-- Task prompt --
Type out all the data below, word for word.

-- Given information --
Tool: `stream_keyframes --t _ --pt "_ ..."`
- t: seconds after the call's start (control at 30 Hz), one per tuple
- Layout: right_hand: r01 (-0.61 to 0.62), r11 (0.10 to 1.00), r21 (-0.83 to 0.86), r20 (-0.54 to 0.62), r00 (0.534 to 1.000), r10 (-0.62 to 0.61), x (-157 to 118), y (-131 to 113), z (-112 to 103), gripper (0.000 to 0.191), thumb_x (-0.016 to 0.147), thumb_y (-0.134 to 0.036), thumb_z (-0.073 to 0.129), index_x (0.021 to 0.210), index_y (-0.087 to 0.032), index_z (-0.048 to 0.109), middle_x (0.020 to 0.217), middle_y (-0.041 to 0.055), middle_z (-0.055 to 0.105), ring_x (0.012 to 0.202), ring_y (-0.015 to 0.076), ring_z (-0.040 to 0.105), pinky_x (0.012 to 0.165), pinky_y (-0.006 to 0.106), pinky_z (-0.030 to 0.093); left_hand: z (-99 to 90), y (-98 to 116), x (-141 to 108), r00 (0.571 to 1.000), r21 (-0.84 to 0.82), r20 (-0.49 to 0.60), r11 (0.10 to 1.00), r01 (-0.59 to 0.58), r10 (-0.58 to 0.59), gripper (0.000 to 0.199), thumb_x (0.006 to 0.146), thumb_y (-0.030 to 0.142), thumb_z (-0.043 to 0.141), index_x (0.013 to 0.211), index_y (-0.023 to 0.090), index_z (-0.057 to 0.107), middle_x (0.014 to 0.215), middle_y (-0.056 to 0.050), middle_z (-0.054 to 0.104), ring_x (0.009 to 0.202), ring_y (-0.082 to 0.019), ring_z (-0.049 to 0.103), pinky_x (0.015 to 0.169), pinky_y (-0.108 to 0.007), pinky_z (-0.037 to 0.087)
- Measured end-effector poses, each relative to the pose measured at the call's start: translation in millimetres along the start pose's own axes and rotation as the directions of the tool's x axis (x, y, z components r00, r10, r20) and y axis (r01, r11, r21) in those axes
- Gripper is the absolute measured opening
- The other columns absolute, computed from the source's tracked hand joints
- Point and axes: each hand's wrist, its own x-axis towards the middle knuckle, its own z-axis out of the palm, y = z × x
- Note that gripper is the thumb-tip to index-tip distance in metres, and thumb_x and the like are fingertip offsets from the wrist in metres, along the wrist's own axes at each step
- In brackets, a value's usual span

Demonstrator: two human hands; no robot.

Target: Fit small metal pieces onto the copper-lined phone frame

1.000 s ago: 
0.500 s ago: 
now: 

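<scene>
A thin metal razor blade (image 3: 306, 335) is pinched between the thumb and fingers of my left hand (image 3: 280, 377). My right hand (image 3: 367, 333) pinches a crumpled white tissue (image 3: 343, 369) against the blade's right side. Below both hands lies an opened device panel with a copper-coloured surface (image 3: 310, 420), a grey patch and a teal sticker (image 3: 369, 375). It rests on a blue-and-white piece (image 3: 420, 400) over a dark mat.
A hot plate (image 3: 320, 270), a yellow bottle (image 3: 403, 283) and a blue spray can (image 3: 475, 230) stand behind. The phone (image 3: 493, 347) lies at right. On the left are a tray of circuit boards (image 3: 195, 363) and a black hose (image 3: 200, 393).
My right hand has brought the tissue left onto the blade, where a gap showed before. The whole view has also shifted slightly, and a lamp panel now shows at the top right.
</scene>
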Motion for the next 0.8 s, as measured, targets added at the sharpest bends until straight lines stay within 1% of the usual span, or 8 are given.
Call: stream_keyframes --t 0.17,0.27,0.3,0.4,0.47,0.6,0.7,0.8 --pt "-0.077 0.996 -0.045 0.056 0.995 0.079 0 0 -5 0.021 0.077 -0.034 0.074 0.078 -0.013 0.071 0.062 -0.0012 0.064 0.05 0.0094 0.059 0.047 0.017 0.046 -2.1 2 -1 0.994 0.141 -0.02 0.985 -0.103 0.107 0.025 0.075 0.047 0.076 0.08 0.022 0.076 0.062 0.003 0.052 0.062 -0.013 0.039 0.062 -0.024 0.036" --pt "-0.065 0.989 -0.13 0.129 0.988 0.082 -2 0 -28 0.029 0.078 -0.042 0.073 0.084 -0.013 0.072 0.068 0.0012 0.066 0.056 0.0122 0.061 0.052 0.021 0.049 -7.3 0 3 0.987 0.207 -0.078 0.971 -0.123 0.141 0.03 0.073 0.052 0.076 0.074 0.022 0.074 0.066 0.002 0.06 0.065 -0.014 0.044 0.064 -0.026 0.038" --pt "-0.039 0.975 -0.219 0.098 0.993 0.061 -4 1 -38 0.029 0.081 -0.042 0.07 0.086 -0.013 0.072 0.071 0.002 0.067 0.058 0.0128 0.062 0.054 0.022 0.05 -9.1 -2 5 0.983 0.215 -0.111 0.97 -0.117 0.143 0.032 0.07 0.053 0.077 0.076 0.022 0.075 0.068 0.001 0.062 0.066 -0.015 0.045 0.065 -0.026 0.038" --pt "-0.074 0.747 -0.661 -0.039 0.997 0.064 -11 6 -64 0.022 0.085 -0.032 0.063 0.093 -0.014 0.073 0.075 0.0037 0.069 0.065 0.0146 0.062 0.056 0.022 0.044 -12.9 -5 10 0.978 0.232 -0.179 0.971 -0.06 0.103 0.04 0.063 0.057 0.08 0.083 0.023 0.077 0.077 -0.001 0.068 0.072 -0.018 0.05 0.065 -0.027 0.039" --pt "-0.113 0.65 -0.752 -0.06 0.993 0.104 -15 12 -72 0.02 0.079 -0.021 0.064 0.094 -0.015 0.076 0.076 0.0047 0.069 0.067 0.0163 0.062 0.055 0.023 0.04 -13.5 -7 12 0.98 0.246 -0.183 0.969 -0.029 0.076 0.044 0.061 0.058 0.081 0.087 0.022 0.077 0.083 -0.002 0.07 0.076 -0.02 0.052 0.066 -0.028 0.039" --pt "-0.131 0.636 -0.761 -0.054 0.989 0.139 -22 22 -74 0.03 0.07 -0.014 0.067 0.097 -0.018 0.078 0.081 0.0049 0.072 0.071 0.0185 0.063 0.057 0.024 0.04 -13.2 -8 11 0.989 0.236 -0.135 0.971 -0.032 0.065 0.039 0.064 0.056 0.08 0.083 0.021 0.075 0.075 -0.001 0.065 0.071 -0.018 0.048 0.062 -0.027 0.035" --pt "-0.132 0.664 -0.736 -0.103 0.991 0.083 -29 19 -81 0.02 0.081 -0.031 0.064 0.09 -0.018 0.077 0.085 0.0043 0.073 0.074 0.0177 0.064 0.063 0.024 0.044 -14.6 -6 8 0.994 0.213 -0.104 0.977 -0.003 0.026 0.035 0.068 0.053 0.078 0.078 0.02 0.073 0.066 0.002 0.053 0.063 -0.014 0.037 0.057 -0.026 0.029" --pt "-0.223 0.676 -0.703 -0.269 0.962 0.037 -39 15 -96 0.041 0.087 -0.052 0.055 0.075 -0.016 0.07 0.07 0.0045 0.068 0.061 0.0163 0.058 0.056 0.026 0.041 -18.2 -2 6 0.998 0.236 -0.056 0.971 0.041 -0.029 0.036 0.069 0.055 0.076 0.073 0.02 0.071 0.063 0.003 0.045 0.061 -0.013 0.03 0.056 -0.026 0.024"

-- Result --
Tool: `stream_keyframes --t _ --pt "_ ..."`
- t: seconds after the call's start (control at 30 Hz), one per tuple
- Layout: right_hand: r01 (-0.61 to 0.62), r11 (0.10 to 1.00), r21 (-0.83 to 0.86), r20 (-0.54 to 0.62), r00 (0.534 to 1.000), r10 (-0.62 to 0.61), x (-157 to 118), y (-131 to 113), z (-112 to 103), gripper (0.000 to 0.191), thumb_x (-0.016 to 0.147), thumb_y (-0.134 to 0.036), thumb_z (-0.073 to 0.129), index_x (0.021 to 0.210), index_y (-0.087 to 0.032), index_z (-0.048 to 0.109), middle_x (0.020 to 0.217), middle_y (-0.041 to 0.055), middle_z (-0.055 to 0.105), ring_x (0.012 to 0.202), ring_y (-0.015 to 0.076), ring_z (-0.040 to 0.105), pinky_x (0.012 to 0.165), pinky_y (-0.006 to 0.106), pinky_z (-0.030 to 0.093); left_hand: z (-99 to 90), y (-98 to 116), x (-141 to 108), r00 (0.571 to 1.000), r21 (-0.84 to 0.82), r20 (-0.49 to 0.60), r11 (0.10 to 1.00), r01 (-0.59 to 0.58), r10 (-0.58 to 0.59), gripper (0.000 to 0.199), thumb_x (0.006 to 0.146), thumb_y (-0.030 to 0.142), thumb_z (-0.043 to 0.141), index_x (0.013 to 0.211), index_y (-0.023 to 0.090), index_z (-0.057 to 0.107), middle_x (0.014 to 0.215), middle_y (-0.056 to 0.050), middle_z (-0.054 to 0.104), ring_x (0.009 to 0.202), ring_y (-0.082 to 0.019), ring_z (-0.049 to 0.103), pinky_x (0.015 to 0.169), pinky_y (-0.108 to 0.007), pinky_z (-0.037 to 0.087)
- Measured end-effector poses, each relative to the pose measured at the call's start: translation in millimetres along the start pose's own axes and rotation as the directions of the tool's x axis (x, y, z components r00, r10, r20) and y axis (r01, r11, r21) in those axes
- Gripper is the absolute measured opening
- The other columns absolute, computed from the source's tracked hand joints
- Point and axes: each hand's wrist, its own x-axis towards the middle knuckle, its own z-axis out of the palm, y = z × x
- Note that gripper is the thumb-tip to index-tip distance in metres, and thumb_x and the like are fingertip offsets from the wrist in metres, along the wrist's own axes at each step
- In brackets, a value's usual span

Demonstrator: two human hands; no robot.

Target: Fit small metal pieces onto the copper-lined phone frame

1.000 s ago: 
0.500 s ago: 
now: 

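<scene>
A thin metal razor blade (image 3: 306, 335) is pinched between the thumb and fingers of my left hand (image 3: 280, 377). My right hand (image 3: 367, 333) pinches a crumpled white tissue (image 3: 343, 369) against the blade's right side. Below both hands lies an opened device panel with a copper-coloured surface (image 3: 310, 420), a grey patch and a teal sticker (image 3: 369, 375). It rests on a blue-and-white piece (image 3: 420, 400) over a dark mat.
A hot plate (image 3: 320, 270), a yellow bottle (image 3: 403, 283) and a blue spray can (image 3: 475, 230) stand behind. The phone (image 3: 493, 347) lies at right. On the left are a tray of circuit boards (image 3: 195, 363) and a black hose (image 3: 200, 393).
My right hand has brought the tissue left onto the blade, where a gap showed before. The whole view has also shifted slightly, and a lamp panel now shows at the top right.
</scene>
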Motion for the next 0.8 s, as measured, targets added at the sharpest bends until straight lines stay within 1% of the usual span, or 8 are given.
Call: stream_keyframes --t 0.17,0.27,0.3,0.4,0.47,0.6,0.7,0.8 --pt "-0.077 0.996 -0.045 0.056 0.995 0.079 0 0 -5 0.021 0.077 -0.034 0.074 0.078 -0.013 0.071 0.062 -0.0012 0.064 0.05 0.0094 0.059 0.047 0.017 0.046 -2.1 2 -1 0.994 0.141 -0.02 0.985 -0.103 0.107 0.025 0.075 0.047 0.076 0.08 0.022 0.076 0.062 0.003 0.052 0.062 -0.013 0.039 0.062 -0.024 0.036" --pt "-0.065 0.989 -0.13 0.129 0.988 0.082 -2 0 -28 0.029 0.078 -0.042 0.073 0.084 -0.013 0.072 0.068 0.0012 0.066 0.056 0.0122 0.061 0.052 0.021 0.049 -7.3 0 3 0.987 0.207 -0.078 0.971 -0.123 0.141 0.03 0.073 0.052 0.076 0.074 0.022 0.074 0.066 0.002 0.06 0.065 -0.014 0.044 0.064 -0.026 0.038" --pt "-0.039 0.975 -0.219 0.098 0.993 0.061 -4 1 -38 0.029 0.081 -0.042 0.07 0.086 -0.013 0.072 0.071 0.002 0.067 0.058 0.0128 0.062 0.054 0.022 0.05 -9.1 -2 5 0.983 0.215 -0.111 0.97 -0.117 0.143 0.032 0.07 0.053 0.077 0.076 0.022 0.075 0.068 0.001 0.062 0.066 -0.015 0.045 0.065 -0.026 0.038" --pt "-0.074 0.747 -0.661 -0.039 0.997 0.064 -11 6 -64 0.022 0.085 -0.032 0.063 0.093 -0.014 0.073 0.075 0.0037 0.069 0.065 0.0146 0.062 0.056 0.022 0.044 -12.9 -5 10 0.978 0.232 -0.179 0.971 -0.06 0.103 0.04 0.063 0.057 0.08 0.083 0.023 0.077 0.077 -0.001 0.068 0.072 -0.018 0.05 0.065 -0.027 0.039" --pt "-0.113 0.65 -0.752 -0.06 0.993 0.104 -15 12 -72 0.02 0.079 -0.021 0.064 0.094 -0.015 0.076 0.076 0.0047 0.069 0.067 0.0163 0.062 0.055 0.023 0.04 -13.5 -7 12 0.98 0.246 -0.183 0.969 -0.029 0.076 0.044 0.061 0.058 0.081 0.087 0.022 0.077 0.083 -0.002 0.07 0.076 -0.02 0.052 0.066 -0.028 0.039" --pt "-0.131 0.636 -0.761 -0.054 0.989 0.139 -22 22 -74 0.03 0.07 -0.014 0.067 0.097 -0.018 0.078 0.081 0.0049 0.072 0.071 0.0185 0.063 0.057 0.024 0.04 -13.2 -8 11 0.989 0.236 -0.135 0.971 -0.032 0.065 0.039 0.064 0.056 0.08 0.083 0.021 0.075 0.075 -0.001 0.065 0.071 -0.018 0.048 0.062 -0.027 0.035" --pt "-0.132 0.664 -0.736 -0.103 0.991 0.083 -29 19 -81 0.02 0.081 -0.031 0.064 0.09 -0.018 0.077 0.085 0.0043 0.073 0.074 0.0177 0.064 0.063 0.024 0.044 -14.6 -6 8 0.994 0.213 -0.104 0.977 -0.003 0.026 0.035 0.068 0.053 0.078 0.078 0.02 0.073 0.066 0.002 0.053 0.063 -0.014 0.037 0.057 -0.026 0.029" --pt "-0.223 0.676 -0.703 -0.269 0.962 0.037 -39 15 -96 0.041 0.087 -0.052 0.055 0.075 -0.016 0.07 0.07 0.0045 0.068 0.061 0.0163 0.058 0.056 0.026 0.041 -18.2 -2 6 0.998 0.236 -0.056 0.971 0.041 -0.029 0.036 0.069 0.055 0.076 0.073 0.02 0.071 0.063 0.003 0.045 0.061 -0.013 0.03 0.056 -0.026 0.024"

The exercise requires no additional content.